[Data provided]
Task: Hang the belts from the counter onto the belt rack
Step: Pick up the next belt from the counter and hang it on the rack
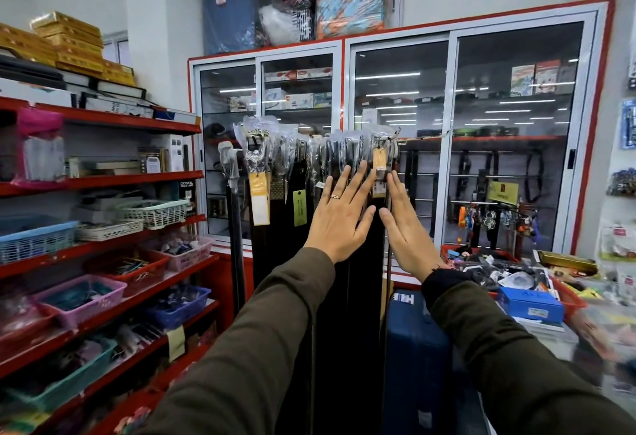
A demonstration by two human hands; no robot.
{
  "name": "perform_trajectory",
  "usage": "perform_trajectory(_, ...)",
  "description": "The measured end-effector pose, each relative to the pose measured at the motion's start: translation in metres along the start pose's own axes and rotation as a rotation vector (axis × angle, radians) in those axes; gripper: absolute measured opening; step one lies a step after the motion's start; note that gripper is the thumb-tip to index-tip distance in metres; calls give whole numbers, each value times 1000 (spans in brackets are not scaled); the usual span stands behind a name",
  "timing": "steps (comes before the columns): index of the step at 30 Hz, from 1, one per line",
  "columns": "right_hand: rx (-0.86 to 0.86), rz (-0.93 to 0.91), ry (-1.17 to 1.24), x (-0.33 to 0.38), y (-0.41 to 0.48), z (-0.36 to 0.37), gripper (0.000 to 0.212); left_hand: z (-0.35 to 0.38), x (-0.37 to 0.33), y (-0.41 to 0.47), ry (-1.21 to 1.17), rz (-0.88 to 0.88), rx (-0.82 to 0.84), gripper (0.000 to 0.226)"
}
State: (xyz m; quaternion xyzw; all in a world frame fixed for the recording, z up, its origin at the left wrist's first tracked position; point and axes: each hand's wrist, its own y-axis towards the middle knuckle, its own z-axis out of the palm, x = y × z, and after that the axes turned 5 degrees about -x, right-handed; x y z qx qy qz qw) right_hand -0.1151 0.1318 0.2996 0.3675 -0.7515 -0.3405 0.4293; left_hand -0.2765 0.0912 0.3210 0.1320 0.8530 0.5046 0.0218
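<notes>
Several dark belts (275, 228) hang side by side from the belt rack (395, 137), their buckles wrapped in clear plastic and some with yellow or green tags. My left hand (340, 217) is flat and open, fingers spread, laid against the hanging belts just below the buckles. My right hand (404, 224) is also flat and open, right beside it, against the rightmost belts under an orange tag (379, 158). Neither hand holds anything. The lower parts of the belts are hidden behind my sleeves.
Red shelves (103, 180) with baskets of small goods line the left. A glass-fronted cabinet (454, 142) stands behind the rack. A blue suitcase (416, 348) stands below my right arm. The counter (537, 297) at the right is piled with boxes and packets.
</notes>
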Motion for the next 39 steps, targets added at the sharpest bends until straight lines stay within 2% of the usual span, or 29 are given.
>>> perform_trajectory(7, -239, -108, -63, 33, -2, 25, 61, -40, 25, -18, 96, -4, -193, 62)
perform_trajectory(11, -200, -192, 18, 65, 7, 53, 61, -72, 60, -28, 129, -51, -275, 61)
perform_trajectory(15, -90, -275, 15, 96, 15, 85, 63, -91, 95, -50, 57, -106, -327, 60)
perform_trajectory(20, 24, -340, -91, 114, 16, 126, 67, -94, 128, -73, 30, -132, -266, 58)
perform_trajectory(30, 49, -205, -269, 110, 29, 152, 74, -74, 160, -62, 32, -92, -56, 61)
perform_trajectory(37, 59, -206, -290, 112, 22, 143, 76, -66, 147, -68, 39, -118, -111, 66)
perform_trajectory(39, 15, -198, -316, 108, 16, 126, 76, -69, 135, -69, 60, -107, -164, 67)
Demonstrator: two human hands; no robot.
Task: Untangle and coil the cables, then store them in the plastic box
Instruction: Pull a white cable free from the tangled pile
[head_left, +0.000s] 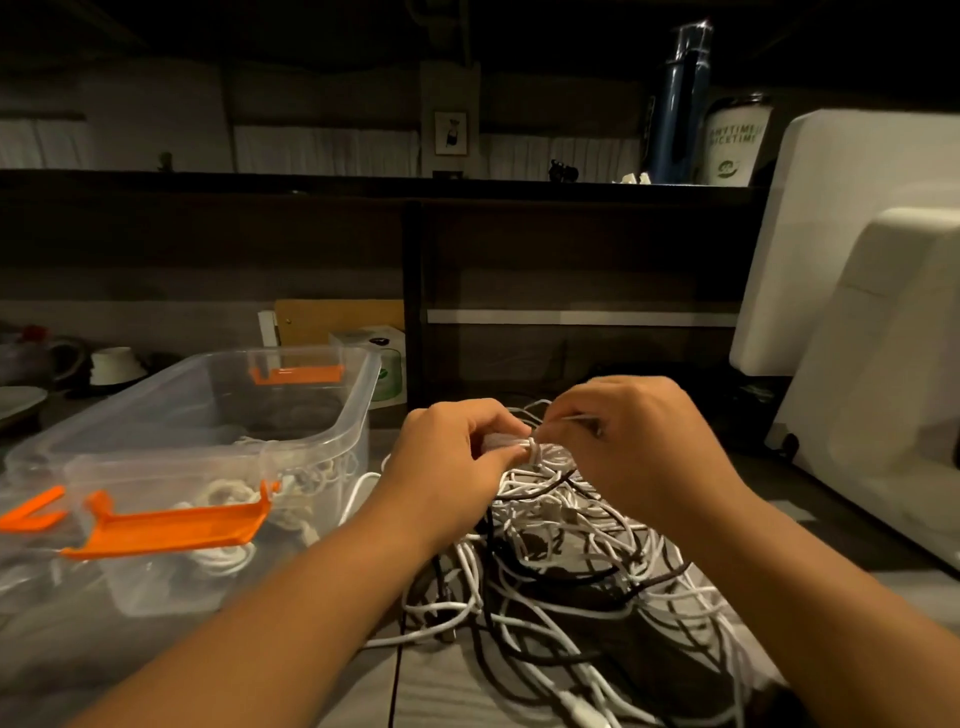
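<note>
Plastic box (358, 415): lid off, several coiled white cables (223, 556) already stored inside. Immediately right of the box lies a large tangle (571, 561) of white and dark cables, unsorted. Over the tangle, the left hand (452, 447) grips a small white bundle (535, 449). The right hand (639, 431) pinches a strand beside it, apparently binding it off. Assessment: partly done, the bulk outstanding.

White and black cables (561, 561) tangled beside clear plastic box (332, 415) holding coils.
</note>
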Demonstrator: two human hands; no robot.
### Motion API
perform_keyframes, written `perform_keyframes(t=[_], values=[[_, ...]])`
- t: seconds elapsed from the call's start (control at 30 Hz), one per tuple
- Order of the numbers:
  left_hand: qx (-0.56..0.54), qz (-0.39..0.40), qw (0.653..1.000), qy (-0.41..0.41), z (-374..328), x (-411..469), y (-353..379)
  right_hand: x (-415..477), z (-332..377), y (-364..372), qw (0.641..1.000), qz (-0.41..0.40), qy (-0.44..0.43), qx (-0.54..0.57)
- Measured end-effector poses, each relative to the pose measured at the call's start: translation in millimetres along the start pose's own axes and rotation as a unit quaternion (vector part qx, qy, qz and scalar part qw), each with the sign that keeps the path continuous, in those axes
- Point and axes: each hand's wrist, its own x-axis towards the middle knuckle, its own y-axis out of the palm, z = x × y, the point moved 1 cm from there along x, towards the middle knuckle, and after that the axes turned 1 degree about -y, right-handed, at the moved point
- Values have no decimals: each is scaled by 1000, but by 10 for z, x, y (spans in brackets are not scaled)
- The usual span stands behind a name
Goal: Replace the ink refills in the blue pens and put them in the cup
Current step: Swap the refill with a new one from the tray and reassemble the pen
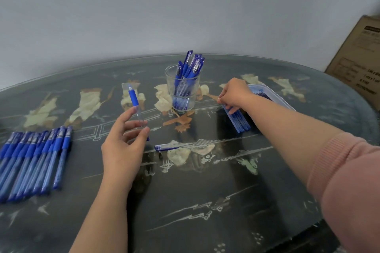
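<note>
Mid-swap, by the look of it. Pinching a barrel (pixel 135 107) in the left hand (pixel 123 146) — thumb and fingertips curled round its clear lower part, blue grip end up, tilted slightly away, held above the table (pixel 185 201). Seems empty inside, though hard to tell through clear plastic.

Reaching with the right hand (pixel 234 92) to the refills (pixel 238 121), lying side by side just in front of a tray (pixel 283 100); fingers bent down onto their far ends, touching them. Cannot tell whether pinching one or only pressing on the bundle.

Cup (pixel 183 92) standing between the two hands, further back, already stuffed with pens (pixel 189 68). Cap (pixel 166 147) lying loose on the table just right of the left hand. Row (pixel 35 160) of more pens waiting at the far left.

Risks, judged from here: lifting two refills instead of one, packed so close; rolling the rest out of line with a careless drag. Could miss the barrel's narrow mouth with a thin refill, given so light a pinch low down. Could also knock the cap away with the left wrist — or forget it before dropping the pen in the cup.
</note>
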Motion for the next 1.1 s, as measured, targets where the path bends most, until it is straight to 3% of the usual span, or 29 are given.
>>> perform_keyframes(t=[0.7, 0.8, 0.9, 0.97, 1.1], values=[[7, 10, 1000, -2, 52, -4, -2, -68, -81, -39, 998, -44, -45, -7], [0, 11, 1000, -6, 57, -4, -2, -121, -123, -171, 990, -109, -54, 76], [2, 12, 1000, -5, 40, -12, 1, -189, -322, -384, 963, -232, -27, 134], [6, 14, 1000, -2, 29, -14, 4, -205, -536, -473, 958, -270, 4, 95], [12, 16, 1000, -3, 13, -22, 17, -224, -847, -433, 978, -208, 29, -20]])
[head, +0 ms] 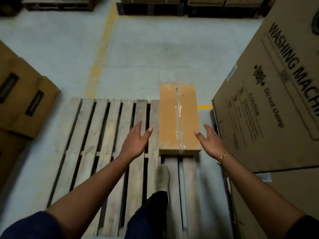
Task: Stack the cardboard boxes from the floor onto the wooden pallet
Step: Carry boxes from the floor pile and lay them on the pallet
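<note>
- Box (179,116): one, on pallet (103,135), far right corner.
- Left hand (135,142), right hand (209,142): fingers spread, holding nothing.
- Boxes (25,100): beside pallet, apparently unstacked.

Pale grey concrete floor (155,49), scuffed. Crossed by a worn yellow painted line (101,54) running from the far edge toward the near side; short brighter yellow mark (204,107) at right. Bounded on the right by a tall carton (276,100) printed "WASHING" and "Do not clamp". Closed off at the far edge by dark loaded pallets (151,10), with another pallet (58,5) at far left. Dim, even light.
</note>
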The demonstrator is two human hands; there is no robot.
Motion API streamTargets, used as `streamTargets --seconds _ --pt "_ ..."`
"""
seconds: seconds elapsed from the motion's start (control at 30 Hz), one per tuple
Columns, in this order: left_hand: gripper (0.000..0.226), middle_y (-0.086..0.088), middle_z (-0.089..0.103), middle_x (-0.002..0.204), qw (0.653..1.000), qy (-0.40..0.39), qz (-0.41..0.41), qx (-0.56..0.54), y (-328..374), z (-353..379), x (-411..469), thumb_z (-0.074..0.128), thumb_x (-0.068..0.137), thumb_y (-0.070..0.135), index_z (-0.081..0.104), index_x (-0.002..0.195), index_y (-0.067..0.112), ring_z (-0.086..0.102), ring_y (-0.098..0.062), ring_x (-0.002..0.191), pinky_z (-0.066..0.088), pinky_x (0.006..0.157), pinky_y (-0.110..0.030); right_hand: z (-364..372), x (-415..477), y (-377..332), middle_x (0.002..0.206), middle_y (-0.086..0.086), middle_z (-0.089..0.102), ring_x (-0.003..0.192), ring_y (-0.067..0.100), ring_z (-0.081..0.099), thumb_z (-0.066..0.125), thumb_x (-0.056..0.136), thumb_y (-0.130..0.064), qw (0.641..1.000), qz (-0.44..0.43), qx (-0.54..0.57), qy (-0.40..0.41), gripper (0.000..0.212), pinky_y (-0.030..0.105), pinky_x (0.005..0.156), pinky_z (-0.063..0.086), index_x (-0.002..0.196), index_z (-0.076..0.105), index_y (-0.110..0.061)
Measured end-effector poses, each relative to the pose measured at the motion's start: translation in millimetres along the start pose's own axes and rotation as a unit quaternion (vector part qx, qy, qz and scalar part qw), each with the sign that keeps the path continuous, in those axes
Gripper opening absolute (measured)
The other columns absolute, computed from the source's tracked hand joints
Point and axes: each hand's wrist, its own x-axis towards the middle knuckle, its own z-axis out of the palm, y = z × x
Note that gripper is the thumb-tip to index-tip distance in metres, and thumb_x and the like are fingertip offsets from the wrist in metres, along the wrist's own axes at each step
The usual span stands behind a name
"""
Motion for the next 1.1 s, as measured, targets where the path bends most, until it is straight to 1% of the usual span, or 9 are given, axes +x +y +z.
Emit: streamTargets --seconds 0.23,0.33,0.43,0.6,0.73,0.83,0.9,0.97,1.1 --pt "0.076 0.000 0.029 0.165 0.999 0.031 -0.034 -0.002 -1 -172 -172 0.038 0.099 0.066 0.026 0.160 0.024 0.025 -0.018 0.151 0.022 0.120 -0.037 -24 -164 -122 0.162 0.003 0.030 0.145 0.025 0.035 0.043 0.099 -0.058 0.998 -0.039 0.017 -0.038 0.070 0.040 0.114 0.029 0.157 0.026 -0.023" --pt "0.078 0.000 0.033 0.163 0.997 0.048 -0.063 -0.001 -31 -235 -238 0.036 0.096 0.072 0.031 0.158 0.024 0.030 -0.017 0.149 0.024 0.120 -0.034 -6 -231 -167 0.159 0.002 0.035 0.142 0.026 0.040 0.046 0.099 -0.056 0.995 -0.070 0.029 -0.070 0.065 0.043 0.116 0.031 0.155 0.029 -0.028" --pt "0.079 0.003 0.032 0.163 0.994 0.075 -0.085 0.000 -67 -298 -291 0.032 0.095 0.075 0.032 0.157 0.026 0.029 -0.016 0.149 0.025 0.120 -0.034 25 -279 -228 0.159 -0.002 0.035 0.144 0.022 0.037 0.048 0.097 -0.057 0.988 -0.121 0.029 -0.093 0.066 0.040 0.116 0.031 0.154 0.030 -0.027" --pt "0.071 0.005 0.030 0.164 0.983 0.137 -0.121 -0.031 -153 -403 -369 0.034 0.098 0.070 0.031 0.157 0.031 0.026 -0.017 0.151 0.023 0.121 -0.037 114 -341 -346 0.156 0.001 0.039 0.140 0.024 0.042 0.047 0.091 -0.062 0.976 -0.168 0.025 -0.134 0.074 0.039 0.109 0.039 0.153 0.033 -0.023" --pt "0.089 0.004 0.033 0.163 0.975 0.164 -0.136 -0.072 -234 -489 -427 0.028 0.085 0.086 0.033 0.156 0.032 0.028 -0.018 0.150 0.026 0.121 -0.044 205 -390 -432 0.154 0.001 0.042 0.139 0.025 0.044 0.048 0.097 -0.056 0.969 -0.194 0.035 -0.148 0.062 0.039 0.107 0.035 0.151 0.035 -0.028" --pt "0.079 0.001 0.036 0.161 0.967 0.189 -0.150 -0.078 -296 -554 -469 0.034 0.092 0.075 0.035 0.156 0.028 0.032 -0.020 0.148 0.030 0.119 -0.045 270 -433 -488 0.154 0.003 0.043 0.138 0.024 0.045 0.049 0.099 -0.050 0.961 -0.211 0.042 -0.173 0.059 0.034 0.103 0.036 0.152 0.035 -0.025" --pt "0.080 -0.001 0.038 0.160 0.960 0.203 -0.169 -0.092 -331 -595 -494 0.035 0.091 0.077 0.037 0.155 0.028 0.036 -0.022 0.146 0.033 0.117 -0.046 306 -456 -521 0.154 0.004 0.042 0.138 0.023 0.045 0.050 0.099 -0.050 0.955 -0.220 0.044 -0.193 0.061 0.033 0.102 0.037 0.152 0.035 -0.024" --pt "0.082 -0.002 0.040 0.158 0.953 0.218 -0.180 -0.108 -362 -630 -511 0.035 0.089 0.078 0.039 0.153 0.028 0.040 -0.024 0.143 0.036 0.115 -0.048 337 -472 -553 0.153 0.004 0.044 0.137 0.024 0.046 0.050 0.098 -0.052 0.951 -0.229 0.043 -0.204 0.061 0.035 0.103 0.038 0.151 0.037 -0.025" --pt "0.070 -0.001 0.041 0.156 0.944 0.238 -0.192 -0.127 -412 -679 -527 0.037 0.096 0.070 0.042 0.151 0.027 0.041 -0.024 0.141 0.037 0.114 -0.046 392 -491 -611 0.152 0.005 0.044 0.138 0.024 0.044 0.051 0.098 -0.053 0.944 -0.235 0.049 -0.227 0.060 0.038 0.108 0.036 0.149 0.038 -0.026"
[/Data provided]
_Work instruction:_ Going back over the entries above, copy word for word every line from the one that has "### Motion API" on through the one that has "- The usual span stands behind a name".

_Output of the task:_
### Motion API
perform_keyframes, written `perform_keyframes(t=[_], values=[[_, ...]])`
- t: seconds elapsed from the call's start (control at 30 Hz), one per tuple
- Order of the numbers:
  left_hand: qx (-0.56..0.54), qz (-0.39..0.40), qw (0.653..1.000), qy (-0.41..0.41), z (-374..328), x (-411..469), y (-353..379)
  right_hand: x (-415..477), z (-332..377), y (-364..372), qw (0.641..1.000), qz (-0.41..0.40), qy (-0.44..0.43), qx (-0.54..0.57)
- Measured end-effector poses, each relative to the pose measured at the call's start: translation in millimetres along the start pose's own axes and rotation as a unit quaternion (vector part qx, qy, qz and scalar part qw), each with the sign that keeps the path continuous, in those axes
- Point and axes: each hand's wrist, its own x-axis towards the middle knuckle, its own y-axis out of the palm, z = x × y, the point moved 1 cm from there along x, towards the middle knuckle, and after that the axes turned 1 degree about -y, right-handed, at the moved point
- Values have no decimals: each is scaled by 1000, but by 10 for z, x, y (spans in brackets are not scaled)
- The usual span stands behind a name

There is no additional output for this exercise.